Davon unbenommen besteht natürlich trotzdem der von Ihnen benannte Bedarf an Effizienzsteigerung. „More Bang for the Bug!“.
@ Nachhaltig: Ich hoffe nicht, dass unsere Bugs noch mehr Bang bekommen. Es ist so schon schwierig und kompliziert. Wenn Sie aber „More bang for the buck“ meinen stimme ich voll zu :-)
@General Dsata:
Vielen Dank für die Korrektur. Da war ich wohl nicht konzentriert genug :-)
Zitat aus dem Bericht: „The latest policies adopted in Germany and many other European countries suggest that Europe has entered a period of high and increasing military spending that is likely to continue for the foreseeable future.’ Wohl wahr.
Wenn wir uns in dem Bericht allein Europa anschauen, so ist schon einiges deutlich:
Wer die Aufrüstung ernsthaft angeht, erreicht einen Wachstum von in etwa 1/3 pro Jahr: Russland, Schweden Polen und Deutschland. Die Ukraine nimmt es natürlich auch ernst – ist aber bereits am Anschlag.
Halbherzigkeit findet man im Bereich von 5%-Aufwuchs: Frankreich, Großbritannien und USA. Die Starten natürlich von einem höheren Niveau – aber dennoch.
Wenn man davon ausgeht, dass man bei voller Aufrüstung eine Verdoppelung der Ausgaben alle 2 Jahre erzielen kann, so ist uns Russland 4 Jahre voraus. Russland selber wird sein Wachstum aber auch maximal nur noch 3- 4 Jahre aufrechterhalten können. Dann wird auch allerspätestens dort der Anschlag erreicht. Wenn man dies bedenkt, so markiert das Jahr 2029, das ja gerne mal genannt wird, in der Tat den Zeitpunkt zu dem Russland allerspätestens beim Wettrüsten seinen zeitlichen Vorsprung zu den europäischen NATO-Staaten beginnen wird, zu verlieren……
Die Zahlen sind einfach nicht aussagekräftig. 2/3 des Etats für die BW wird von der Verwaltung und Bezügen aufgebraucht. Das kann man alles im digitalen Bundeshaushalt nachlesen. Auch passt bei uns schon lange nicht mehr das Verhältnis beim BANG for BUCK. Wie viele schon seit Jahren anmerken.Unsere Ausrüstung und Munition ist exorbitant teuer. Eine Stingerrakete kosten dem Steuerzahler um die 500.000 Euro, eine Patriotrakete bis zu 3,5 Mio Euro. Wir brauchen bei der Rüstung endlich mal Skalierungseffekte, dass das Gerät und Munition viel günstiger wird.

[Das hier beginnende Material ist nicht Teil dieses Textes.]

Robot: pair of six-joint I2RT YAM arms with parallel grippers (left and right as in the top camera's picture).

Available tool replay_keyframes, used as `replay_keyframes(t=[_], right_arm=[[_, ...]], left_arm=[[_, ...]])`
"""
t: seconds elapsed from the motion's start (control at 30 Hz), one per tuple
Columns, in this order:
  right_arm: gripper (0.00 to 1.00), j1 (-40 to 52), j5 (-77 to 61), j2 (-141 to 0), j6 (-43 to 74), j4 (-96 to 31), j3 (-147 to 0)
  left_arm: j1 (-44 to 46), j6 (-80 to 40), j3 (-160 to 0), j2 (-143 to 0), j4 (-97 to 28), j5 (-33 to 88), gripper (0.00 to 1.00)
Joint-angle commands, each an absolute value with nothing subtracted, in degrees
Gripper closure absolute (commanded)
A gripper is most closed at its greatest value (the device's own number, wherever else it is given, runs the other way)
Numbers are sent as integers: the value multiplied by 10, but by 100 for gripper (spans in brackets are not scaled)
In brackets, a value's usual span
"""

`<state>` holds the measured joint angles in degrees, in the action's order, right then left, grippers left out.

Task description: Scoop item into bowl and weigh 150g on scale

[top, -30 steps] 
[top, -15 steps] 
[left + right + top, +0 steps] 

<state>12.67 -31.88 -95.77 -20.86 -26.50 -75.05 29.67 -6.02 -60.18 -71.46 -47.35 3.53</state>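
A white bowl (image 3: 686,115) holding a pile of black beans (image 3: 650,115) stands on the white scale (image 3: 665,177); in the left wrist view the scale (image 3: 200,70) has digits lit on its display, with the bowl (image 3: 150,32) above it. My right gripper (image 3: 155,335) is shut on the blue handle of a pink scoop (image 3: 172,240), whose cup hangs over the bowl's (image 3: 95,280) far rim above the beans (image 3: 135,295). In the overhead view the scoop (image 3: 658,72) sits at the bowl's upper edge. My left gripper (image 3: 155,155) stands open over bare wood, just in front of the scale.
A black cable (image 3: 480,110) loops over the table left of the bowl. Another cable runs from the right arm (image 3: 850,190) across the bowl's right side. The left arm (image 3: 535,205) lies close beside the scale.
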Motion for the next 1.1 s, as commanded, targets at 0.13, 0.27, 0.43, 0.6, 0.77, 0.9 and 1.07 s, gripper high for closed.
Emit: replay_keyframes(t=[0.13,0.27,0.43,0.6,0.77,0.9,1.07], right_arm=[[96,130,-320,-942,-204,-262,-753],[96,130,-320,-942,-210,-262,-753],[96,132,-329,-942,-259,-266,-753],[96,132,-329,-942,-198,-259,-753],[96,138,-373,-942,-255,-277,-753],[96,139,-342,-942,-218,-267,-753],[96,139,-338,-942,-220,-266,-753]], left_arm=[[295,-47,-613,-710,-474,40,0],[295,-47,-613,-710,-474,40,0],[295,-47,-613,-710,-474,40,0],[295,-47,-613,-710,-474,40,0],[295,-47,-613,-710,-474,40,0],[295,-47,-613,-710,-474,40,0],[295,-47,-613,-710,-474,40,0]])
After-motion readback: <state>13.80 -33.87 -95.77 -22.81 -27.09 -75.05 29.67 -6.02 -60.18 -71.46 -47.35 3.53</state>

Ja, wen wundert es noch? Was war z.B. 2014 noch mal in der UKR los?
Statt nur auf die Ausgaben zu schauen, wäre s vielleicht anschaulicher, diese mal in Relation zu den derzeit auf der Welt herrschenden bewaffneten Konflikten zu setzen. Im Prinzip gibt es derzeit nur auf zwei Kontinenten keinen bewaffneten Konflikt – Australien und Antarktis.